伊能忠敬は商才を発揮して酒造業、米穀売買、金融業を営み、資産3万両(1両を15万円として、45億円)という資産家だった。事業に成功した忠敬は49歳のとき隠居した。息子は28歳。江戸に出て、天文・暦学を志し、19歳も年下の幕府天文方髙橋至時(よしとき)に入門した。忠敬は、地球の大きさが話題になっていることを知ると、自ら、測量してやろうと思った(らしい)。天文・暦学は面白いけれど、かなり難しい。しかし、測量なら自分でもやれる。忠敬はそう考えたのだ。

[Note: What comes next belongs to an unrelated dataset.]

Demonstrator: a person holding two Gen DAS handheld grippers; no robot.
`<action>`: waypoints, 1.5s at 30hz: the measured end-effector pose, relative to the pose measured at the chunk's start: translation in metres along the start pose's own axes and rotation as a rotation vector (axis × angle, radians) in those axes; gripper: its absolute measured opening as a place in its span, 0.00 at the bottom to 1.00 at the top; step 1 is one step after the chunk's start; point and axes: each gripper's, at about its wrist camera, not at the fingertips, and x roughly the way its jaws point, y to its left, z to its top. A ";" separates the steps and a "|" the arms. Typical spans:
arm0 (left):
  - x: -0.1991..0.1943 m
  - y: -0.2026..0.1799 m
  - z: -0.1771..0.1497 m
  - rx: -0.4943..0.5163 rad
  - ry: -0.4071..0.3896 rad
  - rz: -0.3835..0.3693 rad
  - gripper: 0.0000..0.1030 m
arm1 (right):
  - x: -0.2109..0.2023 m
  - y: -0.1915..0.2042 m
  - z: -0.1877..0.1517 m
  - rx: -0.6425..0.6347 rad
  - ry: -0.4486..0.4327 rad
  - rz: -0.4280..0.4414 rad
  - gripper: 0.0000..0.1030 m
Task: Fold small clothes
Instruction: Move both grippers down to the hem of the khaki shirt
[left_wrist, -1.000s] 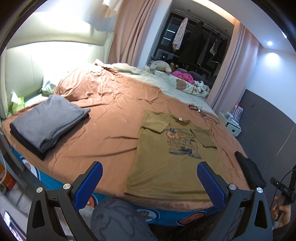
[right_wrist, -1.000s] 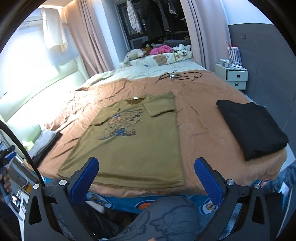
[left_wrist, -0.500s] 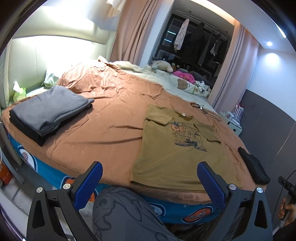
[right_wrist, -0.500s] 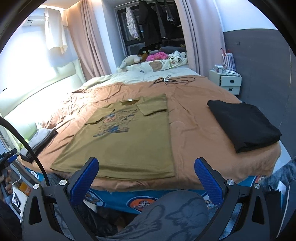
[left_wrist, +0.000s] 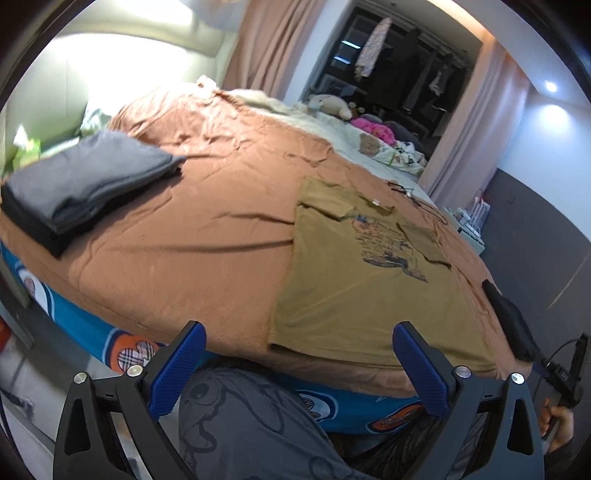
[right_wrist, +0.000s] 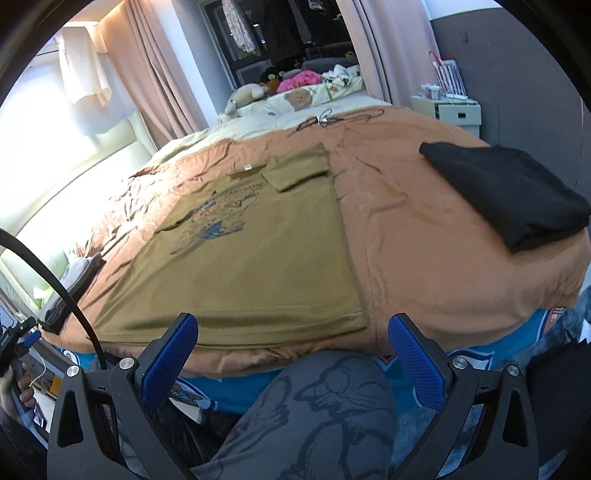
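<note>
Nearest the cameras, a person's patterned grey trouser leg (right_wrist: 314, 413) sits between the blue pads of both tools, at the foot edge of the bed (left_wrist: 207, 236). The left gripper (left_wrist: 297, 363) has just been narrowing a touch yet stands released, nothing between its jaws; the right gripper (right_wrist: 291, 354) is likewise spread wide and empty. Just beyond them an olive T-shirt (right_wrist: 251, 258) lies flat on the rust-brown cover, print up, both sleeves already turned in, hem (left_wrist: 369, 360) close to the bed's edge. To fold it cleanly, each tool would best pinch one hem corner, lift evenly and carry the hem up to the collar. Farther off sit a folded grey stack (left_wrist: 85, 184) and a folded black garment (right_wrist: 509, 192)
</note>
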 end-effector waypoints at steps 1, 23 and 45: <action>0.004 0.005 0.000 -0.017 0.011 -0.002 0.89 | 0.006 -0.003 0.000 0.013 0.012 0.002 0.95; 0.107 0.036 -0.005 -0.209 0.280 -0.148 0.52 | 0.088 -0.040 0.030 0.128 0.202 0.031 0.70; 0.119 0.055 -0.004 -0.369 0.318 -0.185 0.37 | 0.068 -0.086 0.024 0.262 0.148 0.080 0.66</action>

伊能忠敬は、終始一貫して現場指揮をつとめた。全測量期間を通して従事したのは伊能忠敬だけ。忠敬は歩測で測ったのは、第一次測量のときだけ。第二次測量からは、間縄(けんなわ)を張って測っている。天体観測は伊能隊の表看板で、1晩に、多いときは20個以上の星を測った。忠敬が測った恒星は、こぐま座、カシオペア座、しし座など、誰でも見られる普通の星。忠敬は自宅で測定した恒星の高度表をもっていたので、それと比較して緯度を求めた。伊能隊には経線儀がなかった。結果として、伊能図は北海道と九州がかなり東偏している。
間宮林蔵は忠敬の弟子である。忠敬は日本中を歩いてまわったが、忠敬は持病もちで、それほど体が丈夫なほうではない。なので、測量隊が進行するときには、主催者であるから村々では医師を待機させていた。
貴重な伊能図の発見と紹介が要領よくなされています。ありがとうございました。いちど、ぜひ現物をみてみたいと思いました。